= Alexie Glass-Kantor =

Australian cultural historian

Alexie Glass-Kantor is an Australian art curator. Since 2025, she has served as executive director, curatorial at Art Dubai Group. From 2013 until 2024, she held the position of executive director of Artspace Visual Arts Centre in Sydney.

==Early life and education==
Alexie Glass-Kantor was born in Sydney, New South Wales, and spent her childhood living in regional NSW.

She holds a Bachelor of Art Theory (Hons) degree from the University of New South Wales (then the College of Fine Arts) with majors in photography and English literature. Her honours dissertation was marked by Nick Waterlow, who later mentored her.

==Career==
Glass-Kantor worked as curator for ACMI (Australian Centre for the Moving Image) in Melbourne from 2002 to 2005. In 2005, she worked as curator-in-residence at Ssamzie Space, Seoul.

From around 2007 until late 2013, she held the position of director and senior curator at Gertrude Contemporary, Melbourne. During this time, she formed part of the curatorial team of the 7th International Santa Fe Biennale in 2008, and in 2012, with Natasha Bullock, Glass-Kantor co-curated Parallel Collisions, the 12th Adelaide Biennial of Australian Art at the Art Gallery of South Australia in Adelaide, South Australia.

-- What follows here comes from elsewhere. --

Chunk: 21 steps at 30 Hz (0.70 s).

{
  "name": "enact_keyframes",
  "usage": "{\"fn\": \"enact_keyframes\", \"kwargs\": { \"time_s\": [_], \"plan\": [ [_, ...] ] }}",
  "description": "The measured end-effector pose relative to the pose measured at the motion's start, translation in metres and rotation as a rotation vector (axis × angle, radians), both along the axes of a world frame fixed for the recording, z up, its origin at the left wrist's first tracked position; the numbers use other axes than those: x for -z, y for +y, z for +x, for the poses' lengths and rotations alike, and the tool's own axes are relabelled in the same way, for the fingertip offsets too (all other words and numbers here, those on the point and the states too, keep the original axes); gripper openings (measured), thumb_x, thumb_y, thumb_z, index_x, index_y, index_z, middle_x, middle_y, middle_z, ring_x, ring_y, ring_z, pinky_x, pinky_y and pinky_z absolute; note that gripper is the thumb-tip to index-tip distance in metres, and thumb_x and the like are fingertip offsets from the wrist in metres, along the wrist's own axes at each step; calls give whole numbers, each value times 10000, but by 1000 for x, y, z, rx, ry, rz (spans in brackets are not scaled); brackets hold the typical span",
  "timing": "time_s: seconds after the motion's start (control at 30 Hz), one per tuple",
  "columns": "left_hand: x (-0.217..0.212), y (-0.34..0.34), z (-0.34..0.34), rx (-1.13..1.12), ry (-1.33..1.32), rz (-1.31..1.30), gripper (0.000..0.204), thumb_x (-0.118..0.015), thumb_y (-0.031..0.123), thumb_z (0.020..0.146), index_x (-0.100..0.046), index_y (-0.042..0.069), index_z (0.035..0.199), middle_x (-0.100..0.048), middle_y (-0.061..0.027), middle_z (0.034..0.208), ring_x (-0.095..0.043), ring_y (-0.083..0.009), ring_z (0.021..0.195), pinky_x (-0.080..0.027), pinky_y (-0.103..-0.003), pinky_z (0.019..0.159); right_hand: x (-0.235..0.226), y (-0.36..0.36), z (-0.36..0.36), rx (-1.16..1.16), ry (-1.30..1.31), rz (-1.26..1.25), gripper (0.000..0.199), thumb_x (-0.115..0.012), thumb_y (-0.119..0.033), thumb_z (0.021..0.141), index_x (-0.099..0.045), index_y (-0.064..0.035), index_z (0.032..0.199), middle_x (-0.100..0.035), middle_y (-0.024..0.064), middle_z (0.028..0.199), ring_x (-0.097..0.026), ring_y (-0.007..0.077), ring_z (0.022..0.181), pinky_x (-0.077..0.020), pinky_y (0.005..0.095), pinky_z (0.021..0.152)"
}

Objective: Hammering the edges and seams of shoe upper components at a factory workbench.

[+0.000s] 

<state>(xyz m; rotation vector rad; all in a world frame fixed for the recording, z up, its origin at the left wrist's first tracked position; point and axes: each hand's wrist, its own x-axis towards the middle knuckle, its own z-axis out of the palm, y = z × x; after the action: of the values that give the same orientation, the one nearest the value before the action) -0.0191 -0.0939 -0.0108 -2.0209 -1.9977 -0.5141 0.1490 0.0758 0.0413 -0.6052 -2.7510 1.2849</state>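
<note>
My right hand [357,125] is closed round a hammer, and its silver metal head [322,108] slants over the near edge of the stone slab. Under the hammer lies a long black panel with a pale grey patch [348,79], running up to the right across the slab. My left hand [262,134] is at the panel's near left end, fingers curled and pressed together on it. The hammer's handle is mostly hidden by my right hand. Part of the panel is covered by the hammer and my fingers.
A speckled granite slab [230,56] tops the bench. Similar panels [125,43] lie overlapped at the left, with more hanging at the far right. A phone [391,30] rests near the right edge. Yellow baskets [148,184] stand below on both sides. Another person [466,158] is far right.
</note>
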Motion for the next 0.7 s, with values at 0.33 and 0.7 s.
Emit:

In December 2013, she was appointed executive director of Artspace, in Sydney's Woolloomooloo. In a 2013 interview with Ocula magazine, Glass-Kantor said that a goal during her tenure at Artspace was to engage in collaborative projects alongside fellow institutions in the Asia-Pacific region. Since 2015, Glass-Kantor has been the curator for Art Basel Hong Kong’s Encounters section, the sector dedicated to large-scale installations. International exhibitions Glass-Kantor has curated during her time as Artspace Executive Director include Nicholas Mangan: Ancient Lights, Chisenhale Gallery, London, UK (2015), Angelica Mesiti: Relay League at Art Sonje, Seoul, South Korea (2019), Taloi Havini: Reclamation at Dhaka Art Summit, Bangladesh (2020), 경로를 재탐색합니다 UN/LEARNING AUSTRALIA at Seoul Museum of Art, South Korea (2021), and Jonathan Jones: untitled (transcriptions of country) at Palais de Tokyo, Paris, France (2021). Following a multimillion-dollar redevelopment that secured the future of Artspace for the next 35 years, she left the post in September 2024.

In 2022, Glass-Kantor curated Marco Fusinato: Desastres at the Australian pavilion at the 59th Venice Biennale. The Washington Post selected the Australian Pavilion as one of the best three at the 2022 Biennale, although Glass-Kantor explained that she and Fusinato were "much more interested in proposition, in open-ended speculation, in confrontation and giving people the space and agency to decide for themselves, if they do or don't like something, what that means for them." Similarly, Ocula Magazine wrote "People either love or hate this pavilion ... At least they felt something so strongly as to articulate a thought." The exhibition welcomed around 2,000 visitors per day.

From 2013 until 2024, she held the position of executive director of Artspace Visual Arts Centre in Sydney.

In April 2025, Glass-Kantor was appointed as executive director, curatorial at Art Dubai Group, a newly-created leadership role. Since 2025, she has served as executive director, curatorial at Art Dubai Group. From 2013 until 2024, she held the position of executive director of Artspace Visual Arts Centre in Sydney. Her appointment marked a strategic expansion of Art Dubai Group's curatorial programming and international collaborations.

==Other roles and activities==
Glass-Kantor served on the board of the National Association for the Visual Arts (NAVA) from 2010 to 2014, and since 2015, she has been the chair of Contemporary Art Organisations Australia (CAOA).